## Work to be completed
The answer must consist of every line below that contains the word "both".

═══ Collected data

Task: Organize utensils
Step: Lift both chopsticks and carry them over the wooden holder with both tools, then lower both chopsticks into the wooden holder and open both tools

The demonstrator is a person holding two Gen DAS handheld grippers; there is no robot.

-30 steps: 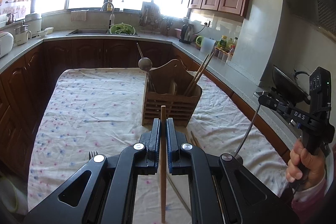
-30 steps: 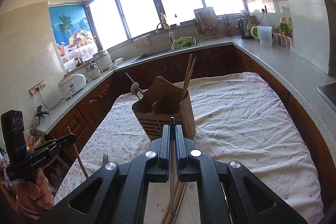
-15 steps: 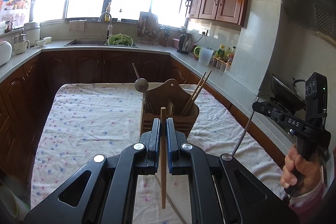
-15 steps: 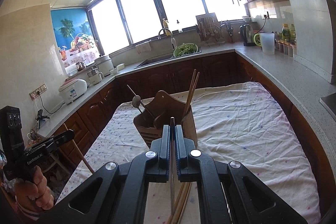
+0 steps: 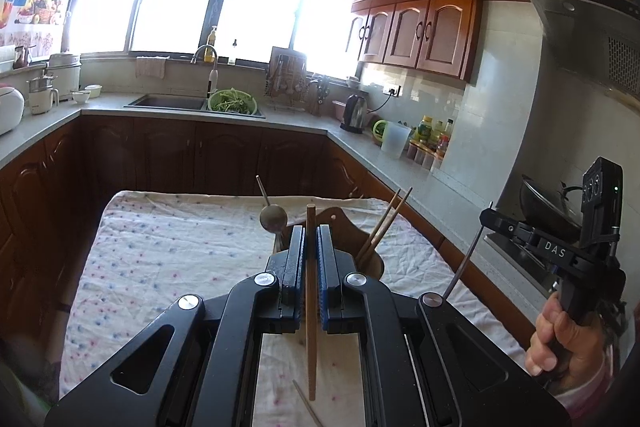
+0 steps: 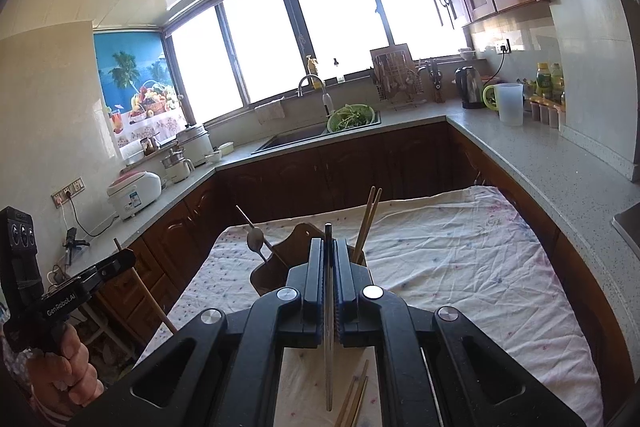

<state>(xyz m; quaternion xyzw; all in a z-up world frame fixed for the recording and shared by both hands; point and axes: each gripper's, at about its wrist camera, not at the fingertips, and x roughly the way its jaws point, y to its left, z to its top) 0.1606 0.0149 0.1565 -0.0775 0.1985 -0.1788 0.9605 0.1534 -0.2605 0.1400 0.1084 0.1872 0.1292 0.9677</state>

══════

## Completed task
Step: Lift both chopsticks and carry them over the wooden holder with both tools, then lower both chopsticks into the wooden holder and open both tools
<state>(xyz m; quaternion xyzw; all in a z-up world frame fixed for the recording and shared by both hands; point and axes: each gripper's, at about its wrist camera, not at the fingertips, and x roughly the way its jaws point, y to its left, z to its top) 0.1606 0.0149 0.1565 -0.0775 0.1985 -0.1788 0.9605 0.1534 -0.2605 0.1400 0.1084 0.1872 0.1292 0.9677</state>

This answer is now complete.